Позднее я получил от Аги-радистки письмо: «...Володиного фото у нас нет. Да у него и не было. Были только на паспорте да на комсомольском билете. Но мы документы и вещи отослали в Пуйковский сельсовет. Через год, что ли, их обнаружили в кладовой сельсовета совершенно истлевшими...»
* * *
...И впредь именовать его – Тобольское медицинское училище имени Володи Солдатова.
Прошло время.
И вот уже не Василий Езыгин, не дедушка Серпиво, а совсем молодые уста называют Володю Солнышком. В притихшем зале областной комсомольской конференции молодые уста называют его комсомольским героем своим.
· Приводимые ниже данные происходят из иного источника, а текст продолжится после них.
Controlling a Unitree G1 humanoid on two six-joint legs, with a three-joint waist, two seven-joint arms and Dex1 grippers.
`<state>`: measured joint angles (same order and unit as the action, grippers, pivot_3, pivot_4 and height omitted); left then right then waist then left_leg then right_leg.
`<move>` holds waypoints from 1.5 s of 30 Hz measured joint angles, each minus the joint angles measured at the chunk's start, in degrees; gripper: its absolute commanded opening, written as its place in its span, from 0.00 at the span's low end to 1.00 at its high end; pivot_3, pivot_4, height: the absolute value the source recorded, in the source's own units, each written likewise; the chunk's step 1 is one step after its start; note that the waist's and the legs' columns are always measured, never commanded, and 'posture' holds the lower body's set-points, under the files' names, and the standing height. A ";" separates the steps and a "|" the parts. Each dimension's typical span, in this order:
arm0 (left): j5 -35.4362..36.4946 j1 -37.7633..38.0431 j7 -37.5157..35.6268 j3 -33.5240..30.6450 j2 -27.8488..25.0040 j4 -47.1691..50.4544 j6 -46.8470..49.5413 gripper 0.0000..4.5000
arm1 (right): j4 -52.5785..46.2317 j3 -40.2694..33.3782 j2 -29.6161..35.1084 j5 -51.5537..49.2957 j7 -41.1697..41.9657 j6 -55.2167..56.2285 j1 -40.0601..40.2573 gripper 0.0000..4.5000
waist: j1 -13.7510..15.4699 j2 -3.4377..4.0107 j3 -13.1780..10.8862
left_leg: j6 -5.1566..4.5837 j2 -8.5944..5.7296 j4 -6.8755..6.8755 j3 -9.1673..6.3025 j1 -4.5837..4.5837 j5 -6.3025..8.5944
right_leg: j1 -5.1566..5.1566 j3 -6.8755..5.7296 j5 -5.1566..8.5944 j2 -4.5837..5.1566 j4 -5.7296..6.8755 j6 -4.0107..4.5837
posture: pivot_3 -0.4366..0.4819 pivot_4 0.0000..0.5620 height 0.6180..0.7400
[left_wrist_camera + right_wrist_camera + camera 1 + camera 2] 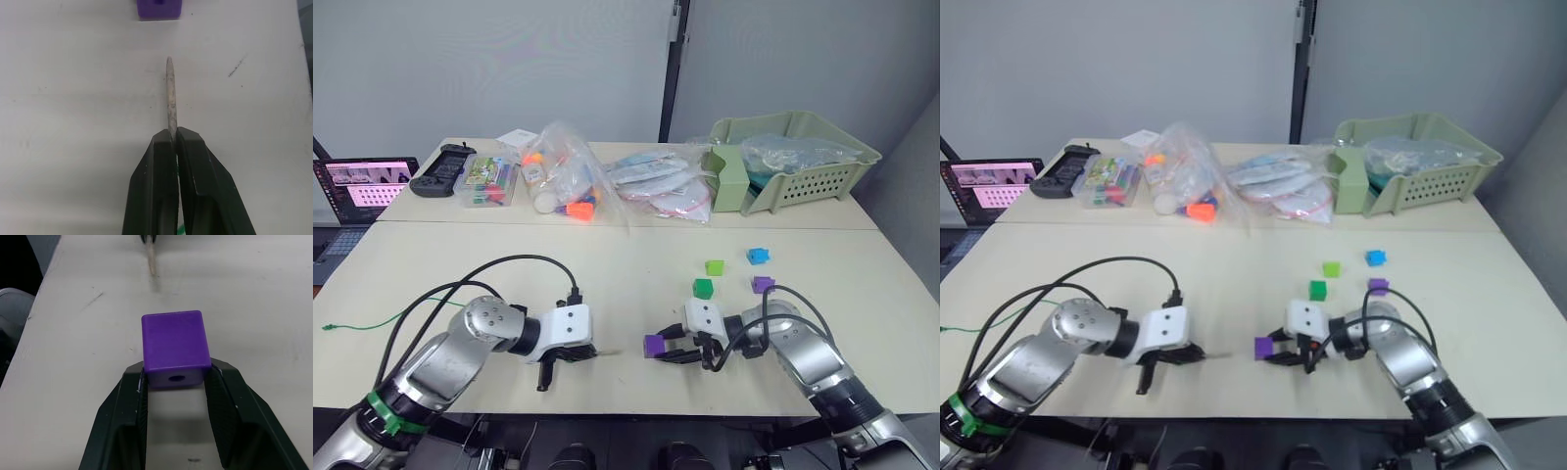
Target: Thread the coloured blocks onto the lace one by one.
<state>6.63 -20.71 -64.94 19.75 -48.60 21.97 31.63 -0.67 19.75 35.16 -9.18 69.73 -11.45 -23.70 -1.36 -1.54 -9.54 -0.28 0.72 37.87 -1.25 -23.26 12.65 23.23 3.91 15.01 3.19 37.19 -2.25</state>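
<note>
Two pale counters [607, 279] stand edge to edge, the seam running across at mid-depth, with a grey wall and a dark vertical post behind. The near counter's top is lightly scuffed, with small dark marks in the left wrist view.

The left claw [576, 353] is pinched tight on the lace tip [170, 93], which sticks out past the fingers toward the purple block [654, 345]. The lace [372, 321] trails off as a thin green line to 9 o'clock, near the counter's left edge.

The right claw [668, 353] grips that purple block between its two fingers [127, 401], the holed face turned back toward the wrist camera. Tip and block are near but apart.

Past the right claw toward 1 o'clock lie a dark green block [703, 288], a light green block [715, 266], a blue block [759, 256] and a second purple block [763, 285], all apart from each other.

On the far counter: a green basket [822, 166] at 1 o'clock, clear bags [656, 186] of toys at 12, a black controller [443, 168] at 11. A lit laptop [362, 186] stands at 10 o'clock, off the counter.
</note>
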 measured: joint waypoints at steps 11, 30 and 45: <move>-2.19 -6.08 0.06 5.70 1.96 0.35 3.52 0.00 | -6.89 0.62 0.02 2.38 -4.30 -6.78 1.47 0.25 | 0.21 0.00 0.00 | 0.00 0.00 0.02 0.11 0.03 0.00 | -0.02 0.00 0.00 -0.09 0.00 0.01 | 0.48 0.27 1.00; -4.50 -10.07 -0.05 8.35 3.05 -0.42 5.95 0.00 | -10.86 2.03 0.09 3.90 -5.37 -10.02 1.60 0.25 | 0.27 -0.01 0.00 | 0.00 0.00 0.02 0.25 0.03 0.00 | -0.02 0.00 0.00 -0.11 0.00 0.01 | 0.48 0.27 1.00; -6.46 -10.90 -1.38 9.62 3.39 -1.42 5.95 0.00 | -11.23 2.16 -0.87 4.02 -6.22 -11.82 1.42 0.25 | 0.14 -0.01 0.01 | 0.00 0.02 0.02 0.26 0.05 0.00 | -0.02 0.00 0.00 -0.13 0.01 0.01 | 0.48 0.27 1.00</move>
<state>0.17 -31.60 -66.32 29.37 -45.21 20.56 37.58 -11.90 21.91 34.28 -5.16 63.50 -23.26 -22.28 -1.22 -1.56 -9.53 -0.27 0.74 37.89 -0.99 -23.22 12.65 23.21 3.91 15.01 3.06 37.20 -2.24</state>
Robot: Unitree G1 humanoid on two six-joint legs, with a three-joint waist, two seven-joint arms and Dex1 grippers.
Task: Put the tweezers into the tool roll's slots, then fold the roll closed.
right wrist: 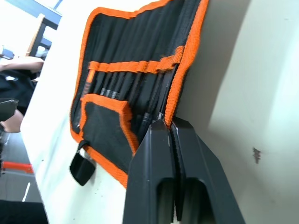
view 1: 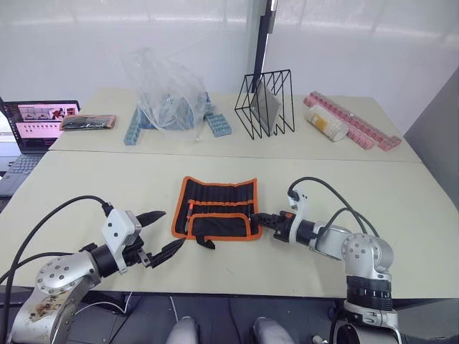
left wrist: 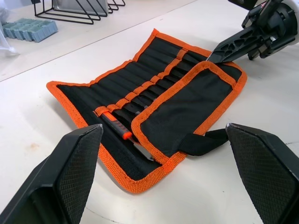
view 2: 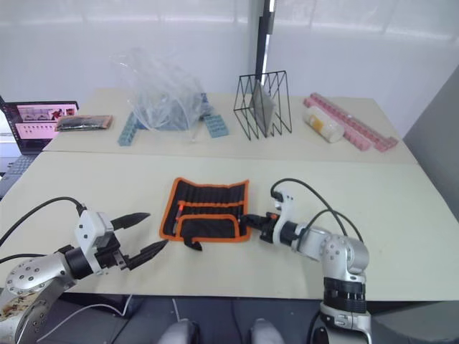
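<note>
Left eye view: beige table [view 1: 401,208], white wall [view 1: 358,43].

Tool roll [view 1: 215,208]: black, orange-trimmed, open flat, near flap folded up
Slots [left wrist: 140,93]: holding slim dark tools
Strap [left wrist: 203,142]: loose

A pale table [view 1: 401,193] carries an open tool roll [view 1: 215,208] near its front edge; behind the roll stand a clear plastic bag [view 1: 166,93], blue blocks [view 1: 219,125], a black wire rack [view 1: 265,104], pink blocks [view 1: 355,122] and a laptop [view 1: 37,125].
</note>
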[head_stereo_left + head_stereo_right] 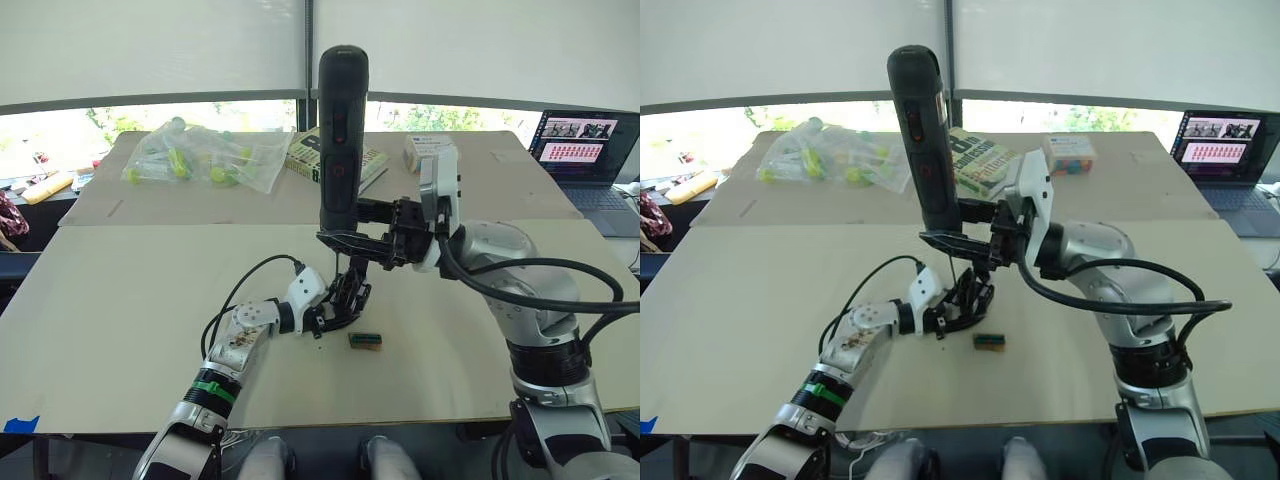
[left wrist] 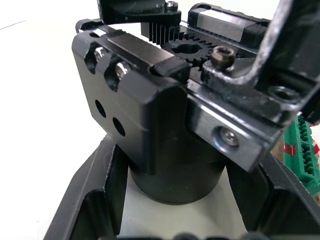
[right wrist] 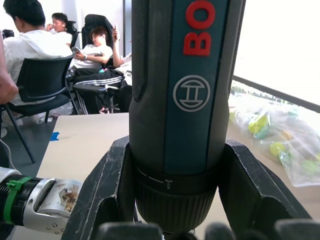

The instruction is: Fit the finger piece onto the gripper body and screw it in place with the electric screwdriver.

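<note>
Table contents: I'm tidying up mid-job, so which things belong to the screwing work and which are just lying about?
In use:
screwdriver, in right gripper
gripper body, in left gripper

Lying about:
green box
bag of tubes
book
laptop

The thick matte-black and dark teal cylinder of the electric screwdriver (image 3: 182,100), with red lettering and a round logo on it, sits clamped between the right gripper (image 3: 175,200)'s two black fingers (image 3: 107,190). Down in the corner there's the left arm's silver wrist with a green band (image 3: 35,202) over the beige tabletop (image 3: 80,135). Behind it some people sit on dark chairs (image 3: 42,80), and a clear plastic bag of yellow-green bits (image 3: 272,145) lies off to the side.
</note>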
Меня пригласили в Тобольское медицинское училище. В то самое, что закончил когда-то Володя. Учащиеся разыскали Володиных сестер – Зинаиду и Лидию. Втроем мы сидим перед переполненным залом. Шестнадцатилетние, семнадцатилетние Володины сверстники. Здесь их десятки, совсем еще юных «солнышек», им согревать завтра тундру. Уйдут с красными чумами, с оленьстадами, с рыбаками подледного лова, с партиями геологов, поселятся в дальних поселках, стойбищах.
Человек в белом халате... Здесь нужнее, чем где-либо, свет его знаний, щедрость и доброта его сердца, теплота его ясных глаз. У него бережнее, чем у кого-либо, руки, задушевнее слово, самоотверженней прожитый день. Он не только врачует недуги – в тундре он просветитель и банщик, общественный деятель и «модный» закройщик, артист и поломойка, и еще невесть кто. Я рассказал о Володе... А сколько их, комсомольцев, ушедших за советское пятидесятилетие в тундру, сколько их не вернулось, затравленных пенной злобой осатаневших шаманов, замерзших «на выезде», безвестно заблудившихся, затонувших, растерзанных волчьими стаями, принимавших и кару, и смерть, не выпуская из слабеющих рук сумки с красным крестом! Рыцари в белых халатах!.. Теплые лучики огромного того солнца, имя которого – Ленин. Лучики того светлого сердца, чьей тревогой и болью спасены отныне от цепенеющей стужи забвения, от безгласного ужаса вымирания целые племена и народы.